[WORK ITEM] Nothing but the lines from the top of the records through the line with "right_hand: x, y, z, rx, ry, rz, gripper" should be returned, exactly, and without pictures.

*** DATA EXTRACTS Section Begins ***

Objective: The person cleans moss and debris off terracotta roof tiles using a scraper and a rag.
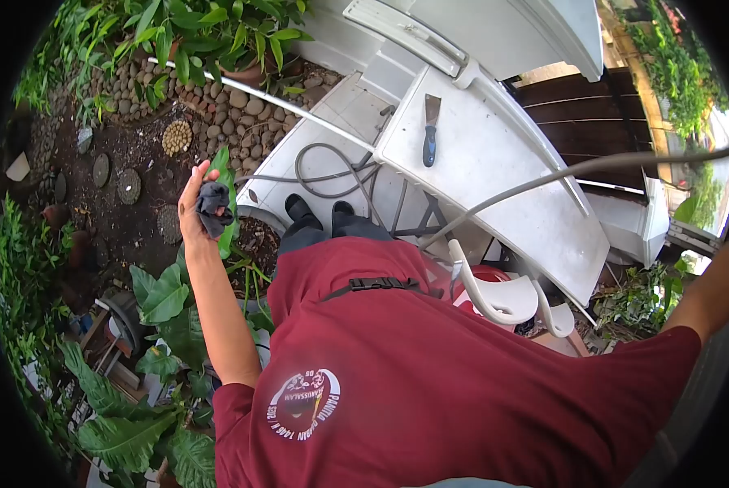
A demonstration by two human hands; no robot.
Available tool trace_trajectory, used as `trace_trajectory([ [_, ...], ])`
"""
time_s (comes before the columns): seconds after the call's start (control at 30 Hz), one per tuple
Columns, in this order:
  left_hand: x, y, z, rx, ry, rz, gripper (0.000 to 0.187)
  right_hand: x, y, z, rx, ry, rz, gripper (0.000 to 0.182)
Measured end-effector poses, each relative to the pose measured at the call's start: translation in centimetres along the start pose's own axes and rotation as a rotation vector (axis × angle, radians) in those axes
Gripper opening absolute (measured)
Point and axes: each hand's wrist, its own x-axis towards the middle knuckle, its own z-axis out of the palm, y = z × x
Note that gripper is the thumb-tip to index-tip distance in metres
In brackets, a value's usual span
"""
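My left hand is raised at the left, over the garden bed, with a bunched dark grey cloth held against the palm. Some of its fingers point up; others are partly hidden by the cloth. On the right, my right forearm reaches to the edge of the view, where the hand is cut off. A grey hose stretches across toward that side. On a white tabletop lies a scraper with a metal blade and a blue and black handle.
White chairs stand by the table's near side. Hose loops lie on the tiles by my feet. A white pole slants toward the table corner. Large-leaved plants grow at the left, and pebbles border the soil.
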Motion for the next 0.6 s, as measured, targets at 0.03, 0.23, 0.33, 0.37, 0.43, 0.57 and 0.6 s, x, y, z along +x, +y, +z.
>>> trace_trajectory([
  [0.03,0.0,-0.2,-0.1,-0.007,0.001,-0.003,0.049,0.0,1.7,3.2,-0.121,0.156,-0.098,0.036],
  [0.23,-0.4,-1.2,-2.1,0.055,0.037,0.008,0.051,-0.8,10.4,18.1,-0.449,0.148,-0.343,0.044],
  [0.33,-0.5,-1.5,-3.4,0.082,0.054,-0.003,0.05,-2.3,11.5,27.4,-0.387,0.241,-0.474,0.047],
  [0.37,-0.5,-1.7,-3.6,0.088,0.06,-0.009,0.049,-2.8,11.1,29.9,-0.295,0.27,-0.53,0.041],
  [0.43,-0.3,-2.2,-3.6,0.106,0.071,-0.023,0.046,-4.3,11.2,33.8,-0.201,0.215,-0.389,0.039],
  [0.57,-0.6,-3.8,-1.0,0.182,0.016,-0.09,0.041,-7.0,12.7,40.1,-0.003,0.065,-0.062,0.037],
  [0.6,-1.0,-4.1,0.3,0.207,0.013,-0.094,0.04,-7.5,13.9,41.7,0.015,0.026,0.003,0.037],
])
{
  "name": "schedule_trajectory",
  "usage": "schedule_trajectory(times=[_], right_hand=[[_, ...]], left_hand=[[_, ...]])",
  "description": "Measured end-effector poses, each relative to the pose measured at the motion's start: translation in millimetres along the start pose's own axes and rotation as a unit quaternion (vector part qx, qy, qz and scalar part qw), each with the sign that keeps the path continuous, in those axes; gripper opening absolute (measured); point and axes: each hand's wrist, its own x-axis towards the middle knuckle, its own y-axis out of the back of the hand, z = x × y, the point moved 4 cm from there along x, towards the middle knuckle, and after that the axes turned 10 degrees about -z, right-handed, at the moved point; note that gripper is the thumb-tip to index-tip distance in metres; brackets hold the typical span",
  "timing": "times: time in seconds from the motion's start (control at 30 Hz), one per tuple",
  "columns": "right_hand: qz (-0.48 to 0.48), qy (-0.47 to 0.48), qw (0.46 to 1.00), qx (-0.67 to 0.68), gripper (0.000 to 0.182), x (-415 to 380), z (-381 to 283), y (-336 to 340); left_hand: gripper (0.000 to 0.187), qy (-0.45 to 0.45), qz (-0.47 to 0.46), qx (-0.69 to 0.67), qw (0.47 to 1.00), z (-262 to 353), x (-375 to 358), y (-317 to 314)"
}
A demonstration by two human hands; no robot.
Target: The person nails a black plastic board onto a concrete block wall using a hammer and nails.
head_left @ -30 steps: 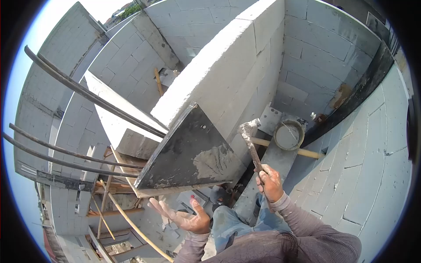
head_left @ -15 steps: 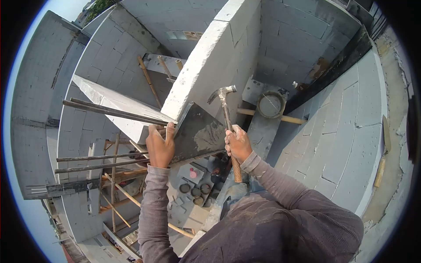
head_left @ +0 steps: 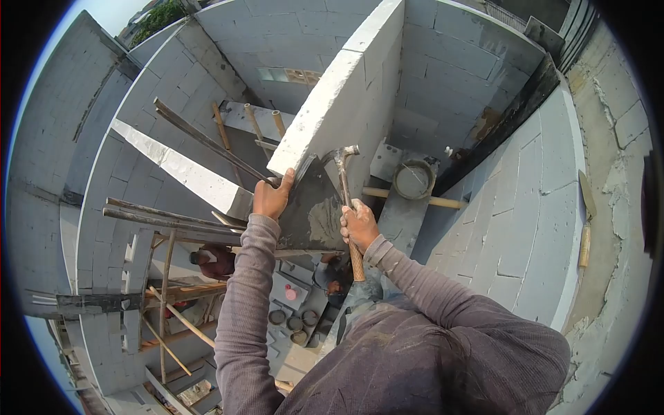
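My right hand (head_left: 360,225) is wrapped round the handle of a claw hammer (head_left: 343,173), whose metal head points up beside a dark grey board (head_left: 311,200) with a patch of mortar. My left hand (head_left: 271,200) grips dark rebar (head_left: 207,138) at its near end, by the board's left edge and the lower end of the white block wall (head_left: 325,90). The fingers partly hide the rebar's end. More dark bars (head_left: 166,221) run to the left below that hand.
A round mortar bucket (head_left: 413,179) stands on a plank crossed by a bamboo pole (head_left: 446,202). A trowel (head_left: 586,207) lies on the right wall top. Below are two people, one in dark red (head_left: 216,263), and several buckets (head_left: 294,323).
The view has shifted. The upper bars by my left hand now slope more steeply up to the left, and that hand sits closer to the wall end. A person in dark red has come into view.
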Motion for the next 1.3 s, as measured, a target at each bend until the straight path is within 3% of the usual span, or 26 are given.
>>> schedule_trajectory(times=[0.2,0.37,0.6,1.3], right_hand=[[0.055,0.039,0.998,0.006,0.017,-2.3,22.8,-25.2],[0.011,0.03,0.998,-0.054,0.017,0.0,3.2,10.4],[-0.071,-0.026,0.993,-0.096,0.016,5.6,-18.5,34.5],[-0.081,-0.136,0.984,-0.077,0.011,1.2,-56.8,36.1]], left_hand=[[0.074,-0.039,0.018,0.047,0.998,2.2,-1.6,-5.0],[0.072,-0.041,0.025,0.064,0.997,4.6,-3.6,-5.0],[0.063,-0.033,0.046,0.086,0.995,6.6,-4.8,-4.4],[0.078,0.014,0.047,0.103,0.993,3.5,-4.6,-6.0]])
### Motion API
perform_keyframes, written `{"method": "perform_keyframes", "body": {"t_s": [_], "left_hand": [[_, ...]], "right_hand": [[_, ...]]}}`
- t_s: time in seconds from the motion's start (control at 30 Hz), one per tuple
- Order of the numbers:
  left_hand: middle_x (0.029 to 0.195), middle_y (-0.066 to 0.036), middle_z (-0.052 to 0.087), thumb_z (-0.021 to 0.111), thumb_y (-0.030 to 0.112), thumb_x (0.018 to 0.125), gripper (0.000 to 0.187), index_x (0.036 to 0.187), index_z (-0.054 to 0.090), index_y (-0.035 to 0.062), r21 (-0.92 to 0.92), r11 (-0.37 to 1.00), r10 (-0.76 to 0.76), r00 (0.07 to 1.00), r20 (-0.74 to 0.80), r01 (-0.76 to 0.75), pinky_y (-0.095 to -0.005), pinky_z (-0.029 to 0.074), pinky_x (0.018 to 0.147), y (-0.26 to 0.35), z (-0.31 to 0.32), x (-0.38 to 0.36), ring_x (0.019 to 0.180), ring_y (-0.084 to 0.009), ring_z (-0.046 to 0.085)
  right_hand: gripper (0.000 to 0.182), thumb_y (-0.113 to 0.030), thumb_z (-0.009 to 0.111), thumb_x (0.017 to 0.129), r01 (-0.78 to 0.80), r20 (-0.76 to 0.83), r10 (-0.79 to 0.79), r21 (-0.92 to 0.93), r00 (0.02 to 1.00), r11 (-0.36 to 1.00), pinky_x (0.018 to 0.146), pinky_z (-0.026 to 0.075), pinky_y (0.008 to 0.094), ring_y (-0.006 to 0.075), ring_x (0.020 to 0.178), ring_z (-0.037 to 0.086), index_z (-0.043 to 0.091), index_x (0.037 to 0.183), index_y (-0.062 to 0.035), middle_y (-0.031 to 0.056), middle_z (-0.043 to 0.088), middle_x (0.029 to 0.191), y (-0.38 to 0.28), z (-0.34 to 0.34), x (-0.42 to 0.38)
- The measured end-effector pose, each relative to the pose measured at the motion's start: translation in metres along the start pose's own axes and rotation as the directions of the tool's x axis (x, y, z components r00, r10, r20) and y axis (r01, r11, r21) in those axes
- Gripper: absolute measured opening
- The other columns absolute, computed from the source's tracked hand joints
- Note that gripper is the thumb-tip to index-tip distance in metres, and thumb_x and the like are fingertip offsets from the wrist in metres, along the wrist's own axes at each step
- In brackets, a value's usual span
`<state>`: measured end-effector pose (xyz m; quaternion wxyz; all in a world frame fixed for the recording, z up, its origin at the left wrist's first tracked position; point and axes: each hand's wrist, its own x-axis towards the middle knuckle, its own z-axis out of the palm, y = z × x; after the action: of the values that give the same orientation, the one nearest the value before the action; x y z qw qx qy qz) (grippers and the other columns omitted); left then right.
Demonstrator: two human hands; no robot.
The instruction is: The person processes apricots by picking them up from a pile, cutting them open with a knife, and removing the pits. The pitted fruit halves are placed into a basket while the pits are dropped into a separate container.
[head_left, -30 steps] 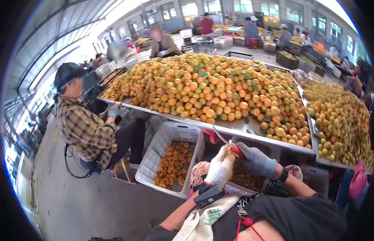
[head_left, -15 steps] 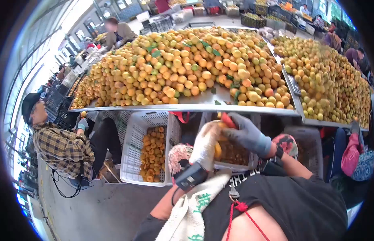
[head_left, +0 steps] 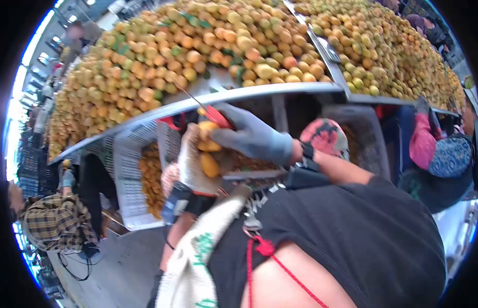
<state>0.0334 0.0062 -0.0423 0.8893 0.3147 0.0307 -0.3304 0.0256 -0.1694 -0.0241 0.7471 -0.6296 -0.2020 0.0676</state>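
Note:
My left hand (head_left: 191,163), in a whitish glove, is closed around apricots. One orange apricot (head_left: 208,136) sits at its fingertips, and a second apricot (head_left: 210,165) shows lower, against the palm. My right hand (head_left: 251,134), in a grey glove with a light blue cuff, grips a red-handled knife (head_left: 218,117). Its thin blade points up and left, toward the metal table edge. The right fingers meet the upper apricot beside the knife handle. Both hands are over a crate (head_left: 249,174) with orange pieces in it, in front of the table.
Heaped apricots (head_left: 146,66) cover the metal table (head_left: 259,93), with a divider (head_left: 321,46) crossing it. A white crate (head_left: 127,179) of orange halves stands left, another crate (head_left: 377,138) right. A person in plaid (head_left: 54,223) sits left; a pink sleeve (head_left: 421,138) shows right.
The view has tilted down and turned, so the table appears higher and slanted. Both hands appear farther left, and the knife blade and two apricots show more clearly.

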Motion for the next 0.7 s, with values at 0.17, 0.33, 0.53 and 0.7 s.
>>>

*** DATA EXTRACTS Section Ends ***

[RESPONSE AREA]
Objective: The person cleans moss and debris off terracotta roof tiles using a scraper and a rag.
A demonstration by two human hands; no robot.
Available tool trace_trajectory, used as `trace_trajectory([ [_, ...], ])`
"""
time_s (comes before the columns): seconds after the call's start (control at 30 Hz), one per tuple
Columns, in this order:
  left_hand: x, y, z, rx, ry, rz, gripper (0.000 to 0.187)
  right_hand: x, y, z, rx, ry, rz, gripper (0.000 to 0.182)

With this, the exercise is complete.